As employees multiply the connected devices they bring to their workplaces, the threat grows for the security of their corporate networks. By bringing their own connected devices to their workplace, employees are indeed putting the organizations that employ them at risk, as their security teams are not always aware that these devices are connected to the network.
This phenomenon, dubbed the “Shadow IoT”, is based on the success of the Internet of Things and on the proliferation of connected objects sold to the general public. Every day, more and more people are indeed equipped with connected devices, such as fitness monitoring devices, smartwatches or even medical devices.
It very often happens that they connect these objects to the network of their workplace, without however informing the IT departments of the organizations that employ them.
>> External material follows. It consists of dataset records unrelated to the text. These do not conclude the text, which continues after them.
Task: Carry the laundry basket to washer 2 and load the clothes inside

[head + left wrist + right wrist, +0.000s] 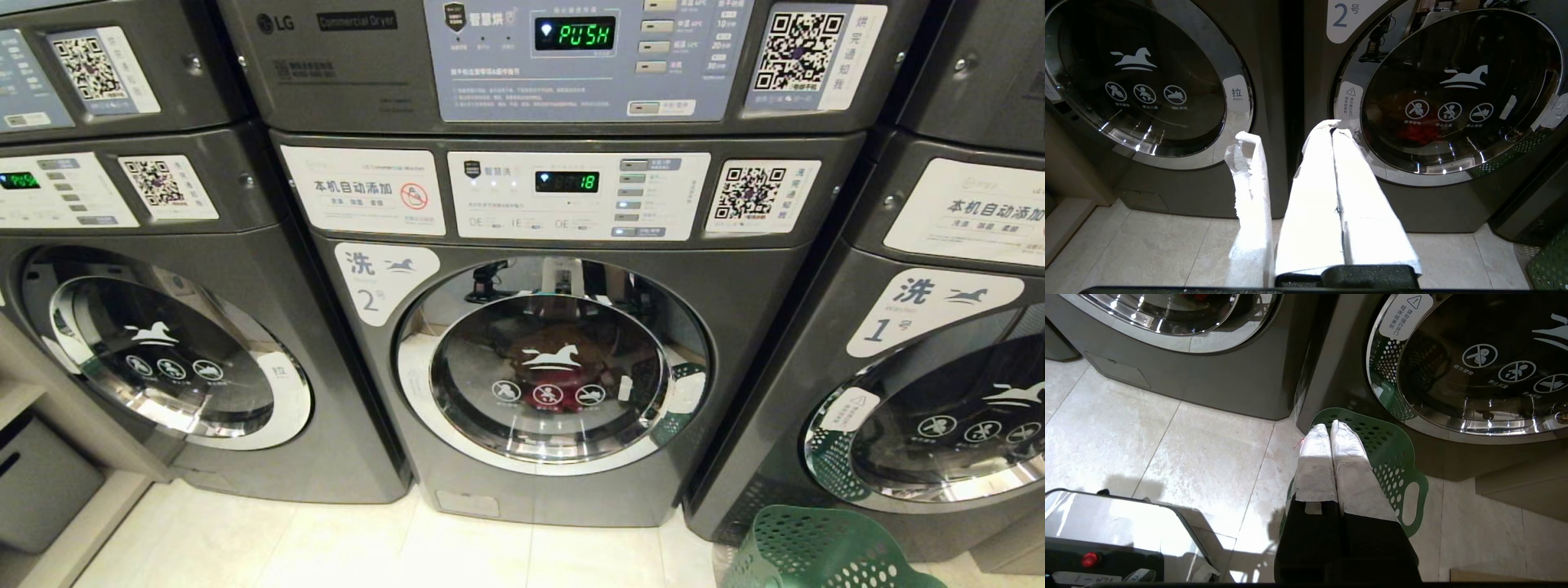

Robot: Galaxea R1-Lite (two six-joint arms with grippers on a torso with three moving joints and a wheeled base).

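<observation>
washer 2 (pixel 555 359) sits dead centre in the head view, door closed, chrome rim and glass intact, white "2" label at the door's upper left. Display above it reads 18. The clothes (pixel 1419 130) are inside the drum: pink-red bundle visible through the glass, low in the drum behind the warning icons.

The laundry basket (pixel 816 547) stands on the floor tiles, to the right of washer 2 and in front of the washer labelled 1 (pixel 914 392). It looks empty from what shows of its rim and perforated side; its green reflects in that washer's chrome ring.

The left gripper (pixel 1333 134) is low in front of washer 2, its white-wrapped fingers pressed together, holding nothing, tips pointing at the left edge of washer 2's door. A loose strip of white wrap hangs beside it.

The right gripper (pixel 1330 428) hovers over the laundry basket, right of washer 2, fingers together, nothing held.

Unlabelled grey washer (pixel 163 359) stands left of washer 2, door closed.
</observation>
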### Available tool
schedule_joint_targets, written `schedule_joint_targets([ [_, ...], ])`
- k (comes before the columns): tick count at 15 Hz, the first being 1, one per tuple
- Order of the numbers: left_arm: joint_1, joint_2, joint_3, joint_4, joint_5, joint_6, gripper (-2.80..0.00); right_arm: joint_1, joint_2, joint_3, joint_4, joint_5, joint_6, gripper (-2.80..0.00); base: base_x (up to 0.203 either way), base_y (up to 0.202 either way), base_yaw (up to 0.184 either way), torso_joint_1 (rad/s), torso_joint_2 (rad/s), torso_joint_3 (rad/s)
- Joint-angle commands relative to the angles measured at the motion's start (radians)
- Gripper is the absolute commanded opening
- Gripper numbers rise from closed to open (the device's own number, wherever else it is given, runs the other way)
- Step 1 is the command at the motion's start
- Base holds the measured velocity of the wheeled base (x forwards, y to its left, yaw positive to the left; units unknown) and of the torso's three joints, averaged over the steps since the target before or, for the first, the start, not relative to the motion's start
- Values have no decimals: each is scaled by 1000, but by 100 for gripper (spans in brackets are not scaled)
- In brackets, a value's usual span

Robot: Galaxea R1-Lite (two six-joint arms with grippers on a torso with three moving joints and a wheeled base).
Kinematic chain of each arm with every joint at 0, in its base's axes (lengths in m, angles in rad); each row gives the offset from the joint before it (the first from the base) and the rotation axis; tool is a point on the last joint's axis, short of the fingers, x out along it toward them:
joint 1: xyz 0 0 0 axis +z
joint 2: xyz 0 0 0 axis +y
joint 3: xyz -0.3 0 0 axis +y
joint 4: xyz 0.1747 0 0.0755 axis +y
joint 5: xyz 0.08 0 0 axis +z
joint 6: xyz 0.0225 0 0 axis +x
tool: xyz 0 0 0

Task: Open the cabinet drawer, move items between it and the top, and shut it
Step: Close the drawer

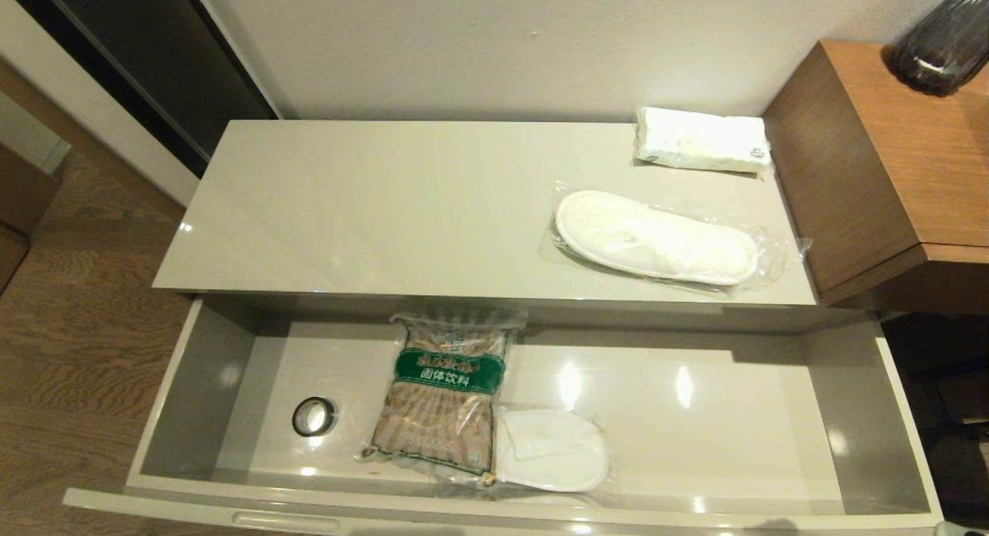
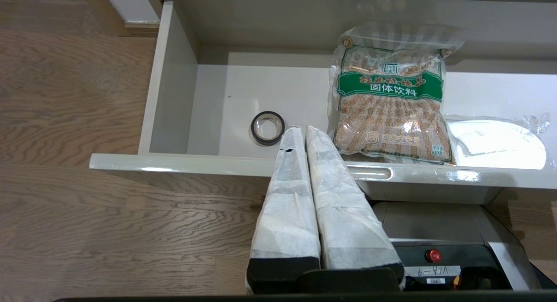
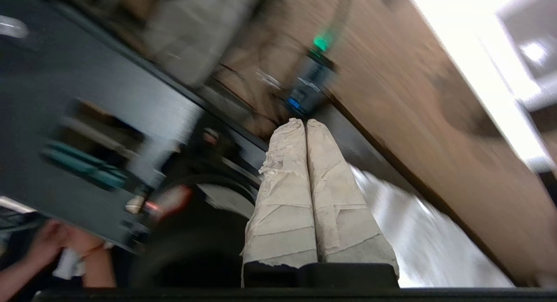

According to the latest figures from security firm Infoblox, almost half of companies (46%) found such “ghost” connected devices on their network last year. Only a quarter of the companies did not find any “Ghost” connected devices on their network.
Minimum Security Standards
The security standards for these connected objects are often faulty or in any case less strict than for other products such as smartphones or laptops. In many cases, manufacturers of connected devices are known to deliver very insecure devices. Sometimes these products never receive a patch, either because the user doesn’t know how to apply it, or because the company never publishes it.
Connected devices are not only potentially vulnerable to setting up a botnet but, connected to corporate networks, they could serve as an entry point for attackers who could use them as additional leverage.
To protect against the threat of Shadow IoT, the report reports that companies are making sure they fully understand devices connected to the network and that they can easily identify suspected or unknown web traffic. Any device connected to the network should also avoid using standard passwords.